Problem to work on — Excluding images, repeat the data exactly as given.

The input —

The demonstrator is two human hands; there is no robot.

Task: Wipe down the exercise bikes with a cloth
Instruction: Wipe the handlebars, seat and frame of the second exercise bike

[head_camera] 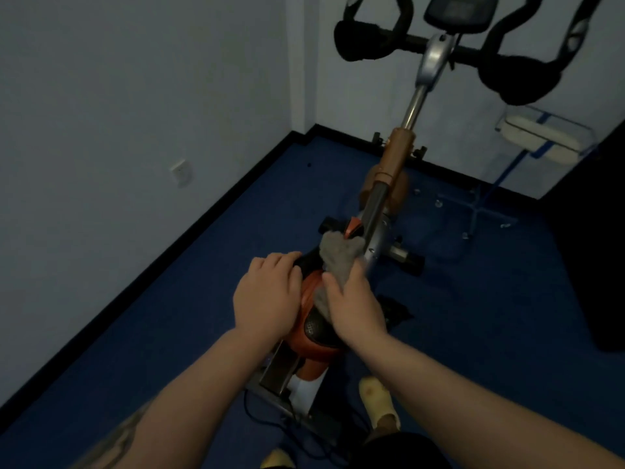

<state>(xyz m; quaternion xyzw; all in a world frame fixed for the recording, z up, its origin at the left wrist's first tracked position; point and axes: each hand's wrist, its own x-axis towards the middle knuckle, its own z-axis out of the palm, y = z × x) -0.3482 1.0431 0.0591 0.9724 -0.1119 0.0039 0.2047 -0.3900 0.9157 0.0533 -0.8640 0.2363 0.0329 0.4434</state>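
Observation:
An exercise bike stands in front of me, with an orange and black saddle close below and black handlebars at the top. My right hand grips a grey cloth and holds it against the saddle's front, next to the silver frame bar. My left hand rests on the saddle's left side with its fingers laid over the nose. Both hands cover most of the saddle top.
A white wall with a socket runs along the left. Blue carpet covers the floor. A clear stand with a white pad sits at the back right. A dark block fills the right edge. My feet in yellow slippers stand beside the bike's base.

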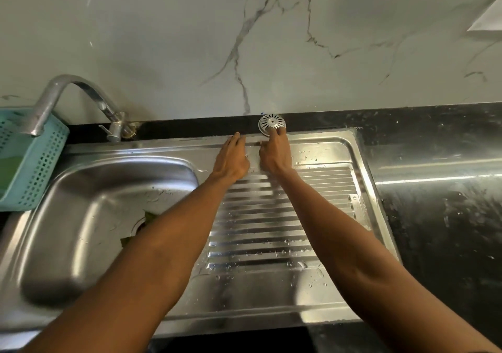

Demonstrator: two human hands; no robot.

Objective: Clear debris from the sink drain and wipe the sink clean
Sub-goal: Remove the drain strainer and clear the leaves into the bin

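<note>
- We see the right hand [274, 154] stretched to the far rim of the sink, its fingertips [277, 132] resting on the near edge of the round metal drain strainer [271, 123]; the fingers look mostly straight, and we cannot tell whether any of them curl round the strainer's rim.
- The left hand [233, 159] lies just beside the right one, palm down, fingers straight and together, their tips on the sink's back ledge; it holds nothing.
- The drain strainer sits out of the basin, partly on the black worktop [434, 148] strip at the foot of the marble wall [163, 40] and partly on the steel rim, directly ahead of the right hand and to the right of the left hand's fingertips.
- The sink basin [81, 230] lies to the left, below the left forearm; its open drain hole [140, 226] shows beside that forearm, with green leafy debris [150, 216] at its edge.
- Both arms are bare and nearly straight, running from the bottom corners inward over the ribbed drainboard [320, 216], which carries water drops.
- The tap [78, 99] arches over the basin's far left corner, and a teal perforated basket [32, 162] stands at the left edge.
</note>
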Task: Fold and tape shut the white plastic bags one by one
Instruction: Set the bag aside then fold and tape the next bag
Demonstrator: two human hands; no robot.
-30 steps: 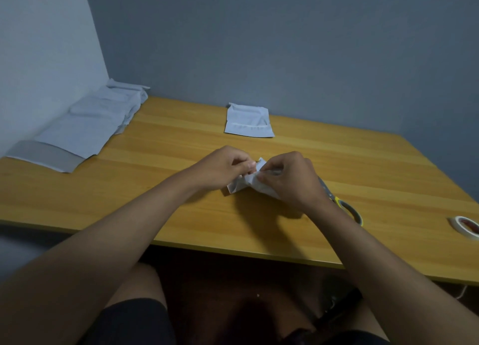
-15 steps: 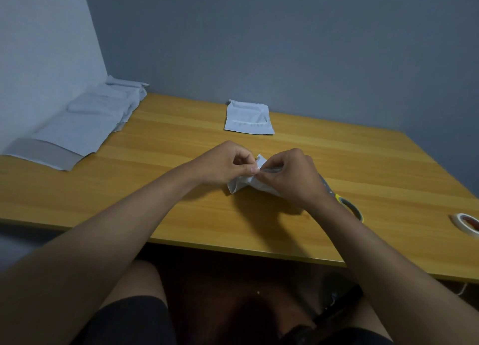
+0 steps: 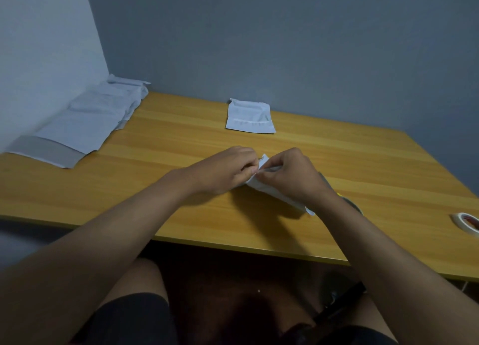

Answer for the task —
The demonstrator is two human hands; there is no robot.

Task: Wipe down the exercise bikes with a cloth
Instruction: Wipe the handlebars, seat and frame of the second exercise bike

[head_camera] 

<state>(xyz m; quaternion xyzw; all in a world frame fixed for the recording, z up, its origin at the left wrist's first tracked position; point and axes: each hand's wrist, its own x-axis towards the middle knuckle, its own z-axis out of the palm, y = z × x) -0.3482 1.0431 0.0591 0.9724 -0.1119 0.0039 0.2047 -0.3900 0.9157 0.0533 -0.8640 0.2363 0.0329 0.4434</state>
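Observation:
An exercise bike stands in front of me, with an orange and black saddle close below and black handlebars at the top. My right hand grips a grey cloth and holds it against the saddle's front, next to the silver frame bar. My left hand rests on the saddle's left side with its fingers laid over the nose. Both hands cover most of the saddle top.
A white wall with a socket runs along the left. Blue carpet covers the floor. A clear stand with a white pad sits at the back right. A dark block fills the right edge. My feet in yellow slippers stand beside the bike's base.
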

Demonstrator: two human hands; no robot.

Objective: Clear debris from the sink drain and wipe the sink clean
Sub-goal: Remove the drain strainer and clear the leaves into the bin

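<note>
- We see the right hand [274, 154] stretched to the far rim of the sink, its fingertips [277, 132] resting on the near edge of the round metal drain strainer [271, 123]; the fingers look mostly straight, and we cannot tell whether any of them curl round the strainer's rim.
- The left hand [233, 159] lies just beside the right one, palm down, fingers straight and together, their tips on the sink's back ledge; it holds nothing.
- The drain strainer sits out of the basin, partly on the black worktop [434, 148] strip at the foot of the marble wall [163, 40] and partly on the steel rim, directly ahead of the right hand and to the right of the left hand's fingertips.
- The sink basin [81, 230] lies to the left, below the left forearm; its open drain hole [140, 226] shows beside that forearm, with green leafy debris [150, 216] at its edge.
- Both arms are bare and nearly straight, running from the bottom corners inward over the ribbed drainboard [320, 216], which carries water drops.
- The tap [78, 99] arches over the basin's far left corner, and a teal perforated basket [32, 162] stands at the left edge.
</note>
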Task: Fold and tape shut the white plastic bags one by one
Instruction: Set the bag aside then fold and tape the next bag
Demonstrator: two human hands; no robot.
-30 steps: 
-15 steps: 
+0 steps: 

This answer requires nothing more.